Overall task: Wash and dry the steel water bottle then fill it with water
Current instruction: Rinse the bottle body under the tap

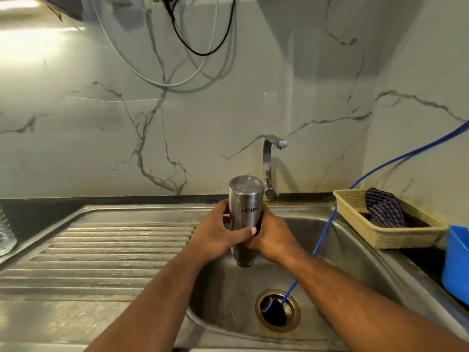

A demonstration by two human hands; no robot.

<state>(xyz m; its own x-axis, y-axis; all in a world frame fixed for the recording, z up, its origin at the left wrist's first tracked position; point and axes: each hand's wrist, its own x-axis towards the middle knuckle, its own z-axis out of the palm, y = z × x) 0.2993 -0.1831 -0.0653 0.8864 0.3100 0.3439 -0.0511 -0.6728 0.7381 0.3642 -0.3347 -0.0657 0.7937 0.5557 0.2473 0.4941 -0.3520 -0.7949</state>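
Observation:
The steel water bottle (245,199) is held upside down over the sink basin (337,252), its flat base up and its open neck pointing down. My left hand (218,233) grips its body from the left, thumb across the front. My right hand (274,237) grips it from the right and behind. The tap (269,163) stands at the back of the sink with no water running. A black cap-like object (269,304) lies at the drain.
A ribbed steel drainboard (114,252) lies to the left. A blue hose (327,224) runs from the right wall down into the drain. A beige plastic basket (380,237) with a checked cloth (384,208) sits right of the sink, beside a blue container (456,262).

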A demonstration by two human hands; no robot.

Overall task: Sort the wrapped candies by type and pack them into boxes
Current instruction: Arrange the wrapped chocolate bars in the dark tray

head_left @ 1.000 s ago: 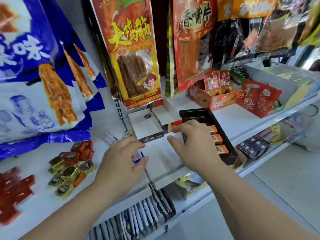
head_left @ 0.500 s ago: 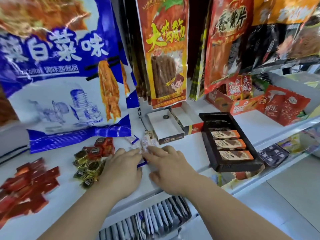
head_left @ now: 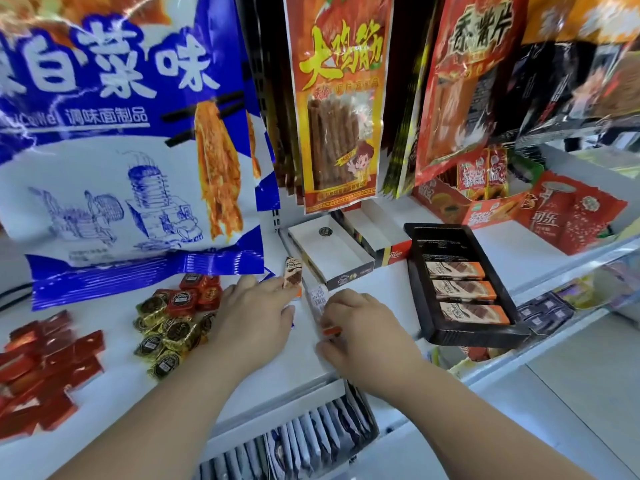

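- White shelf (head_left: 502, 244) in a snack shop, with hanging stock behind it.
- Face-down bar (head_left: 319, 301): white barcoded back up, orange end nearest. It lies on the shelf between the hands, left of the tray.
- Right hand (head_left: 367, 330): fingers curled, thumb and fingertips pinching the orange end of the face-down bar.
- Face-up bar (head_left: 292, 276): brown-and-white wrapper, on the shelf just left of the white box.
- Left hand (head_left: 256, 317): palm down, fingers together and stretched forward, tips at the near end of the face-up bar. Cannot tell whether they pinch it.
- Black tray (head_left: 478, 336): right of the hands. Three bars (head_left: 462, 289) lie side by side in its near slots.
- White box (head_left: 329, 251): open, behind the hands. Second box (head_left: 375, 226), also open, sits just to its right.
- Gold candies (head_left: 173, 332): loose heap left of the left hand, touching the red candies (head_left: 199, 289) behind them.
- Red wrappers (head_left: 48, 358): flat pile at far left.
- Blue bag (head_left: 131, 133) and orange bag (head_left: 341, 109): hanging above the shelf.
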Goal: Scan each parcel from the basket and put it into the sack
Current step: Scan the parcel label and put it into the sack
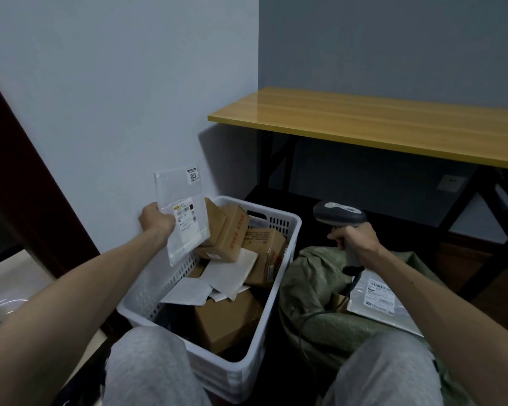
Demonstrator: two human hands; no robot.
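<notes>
The left hand pinches a flat white plastic mailer parcel, raised over the 10 o'clock corner of the white perforated plastic basket of brown cardboard boxes. The right hand is wrapped round a grey handheld barcode scanner. The crumpled green woven sack lies at the basket's 3 o'clock, with a white labelled mailer in it.

Perhaps a spare room or small office: bare walls, table, socket, basket of parcels, sack.
</notes>
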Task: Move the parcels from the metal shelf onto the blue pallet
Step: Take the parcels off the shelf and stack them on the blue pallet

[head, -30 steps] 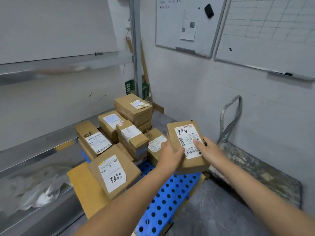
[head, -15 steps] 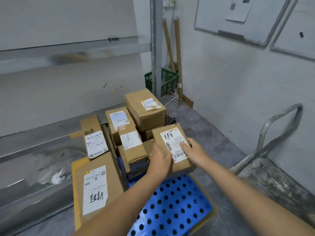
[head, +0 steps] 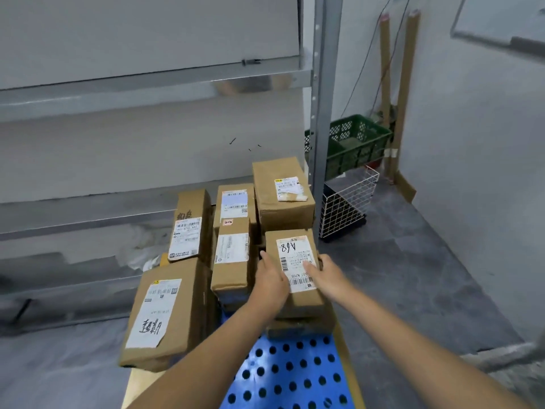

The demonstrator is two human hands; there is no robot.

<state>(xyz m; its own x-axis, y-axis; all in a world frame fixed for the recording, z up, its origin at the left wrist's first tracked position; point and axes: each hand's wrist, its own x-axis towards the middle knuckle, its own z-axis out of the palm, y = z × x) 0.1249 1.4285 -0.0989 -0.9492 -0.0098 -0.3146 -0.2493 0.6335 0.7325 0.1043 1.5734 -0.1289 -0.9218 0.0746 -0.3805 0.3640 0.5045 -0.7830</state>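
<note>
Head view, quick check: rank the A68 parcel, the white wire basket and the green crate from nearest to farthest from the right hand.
1. A68 parcel: in the right hand, touching it.
2. White wire basket: beyond, on the floor right of the shelf post.
3. Green crate: farthest, behind the basket by the wall.

The white label [head: 295, 263] on the front-right parcel [head: 306, 299] bears a handwritten "A68" — seen upside down — and a printed "N705" beside its barcode. The large label [head: 153, 314] on the near-left parcel [head: 188, 290] carries two bold handwritten Chinese characters, apparently "超期". Print on the other parcels' labels is too small to read.
</note>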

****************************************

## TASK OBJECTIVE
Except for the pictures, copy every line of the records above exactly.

## COMPLETED EXERCISE
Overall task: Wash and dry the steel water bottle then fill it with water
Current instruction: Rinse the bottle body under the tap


A demonstration by two human hands; no robot.

<state>(xyz m; its own x-axis, y-axis; all in a world frame fixed for the recording, z up, its origin at the left wrist's first tracked position; point and axes: each hand's wrist, its own x-axis towards the middle knuckle, its own z-axis out of the palm, y = z × x) 0.2993 -0.1831 -0.0653 0.8864 0.3100 0.3439 -0.0511 -0.6728 0.7381 0.3642 -0.3347 -0.0657 0.7937 0.5557 0.2473 0.4941 -0.3520 -0.7949</state>
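Observation:
The steel water bottle (245,199) is held upside down over the sink basin (337,252), its flat base up and its open neck pointing down. My left hand (218,233) grips its body from the left, thumb across the front. My right hand (274,237) grips it from the right and behind. The tap (269,163) stands at the back of the sink with no water running. A black cap-like object (269,304) lies at the drain.
A ribbed steel drainboard (114,252) lies to the left. A blue hose (327,224) runs from the right wall down into the drain. A beige plastic basket (380,237) with a checked cloth (384,208) sits right of the sink, beside a blue container (456,262).
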
A demonstration by two human hands; no robot.

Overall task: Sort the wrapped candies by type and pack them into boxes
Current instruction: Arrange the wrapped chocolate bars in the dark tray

head_left @ 1.000 s ago: 
head_left @ 0.500 s ago: 
head_left @ now: 

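- White shelf (head_left: 502, 244) in a snack shop, with hanging stock behind it.
- Face-down bar (head_left: 319, 301): white barcoded back up, orange end nearest. It lies on the shelf between the hands, left of the tray.
- Right hand (head_left: 367, 330): fingers curled, thumb and fingertips pinching the orange end of the face-down bar.
- Face-up bar (head_left: 292, 276): brown-and-white wrapper, on the shelf just left of the white box.
- Left hand (head_left: 256, 317): palm down, fingers together and stretched forward, tips at the near end of the face-up bar. Cannot tell whether they pinch it.
- Black tray (head_left: 478, 336): right of the hands. Three bars (head_left: 462, 289) lie side by side in its near slots.
- White box (head_left: 329, 251): open, behind the hands. Second box (head_left: 375, 226), also open, sits just to its right.
- Gold candies (head_left: 173, 332): loose heap left of the left hand, touching the red candies (head_left: 199, 289) behind them.
- Red wrappers (head_left: 48, 358): flat pile at far left.
- Blue bag (head_left: 131, 133) and orange bag (head_left: 341, 109): hanging above the shelf.
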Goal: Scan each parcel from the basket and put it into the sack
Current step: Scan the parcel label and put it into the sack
Demonstrator: two human hands; no robot.
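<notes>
The left hand pinches a flat white plastic mailer parcel, raised over the 10 o'clock corner of the white perforated plastic basket of brown cardboard boxes. The right hand is wrapped round a grey handheld barcode scanner. The crumpled green woven sack lies at the basket's 3 o'clock, with a white labelled mailer in it.

Perhaps a spare room or small office: bare walls, table, socket, basket of parcels, sack.
</notes>
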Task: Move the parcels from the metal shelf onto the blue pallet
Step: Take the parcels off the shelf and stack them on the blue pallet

[head, -30 steps] 
[head, -15 steps] 
[head, +0 steps] 

The demonstrator is two human hands; there is no robot.

<state>(xyz m; its own x-axis, y-axis; all in a world frame fixed for the recording, z up, its origin at the left wrist's first tracked position; point and axes: each hand's wrist, its own x-axis towards the middle knuckle, its own z-axis out of the palm, y = z × x) 0.1249 1.4285 -0.0989 -0.9492 -0.0098 -0.3146 -0.2493 0.6335 0.7325 0.1043 1.5734 -0.1289 -0.9218 0.0746 -0.3805 0.3640 0.5045 -0.7830</state>
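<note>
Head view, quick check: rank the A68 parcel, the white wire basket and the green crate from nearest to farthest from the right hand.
1. A68 parcel: in the right hand, touching it.
2. White wire basket: beyond, on the floor right of the shelf post.
3. Green crate: farthest, behind the basket by the wall.

The white label [head: 295, 263] on the front-right parcel [head: 306, 299] bears a handwritten "A68" — seen upside down — and a printed "N705" beside its barcode. The large label [head: 153, 314] on the near-left parcel [head: 188, 290] carries two bold handwritten Chinese characters, apparently "超期". Print on the other parcels' labels is too small to read.
</note>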

Nothing else belongs to the answer.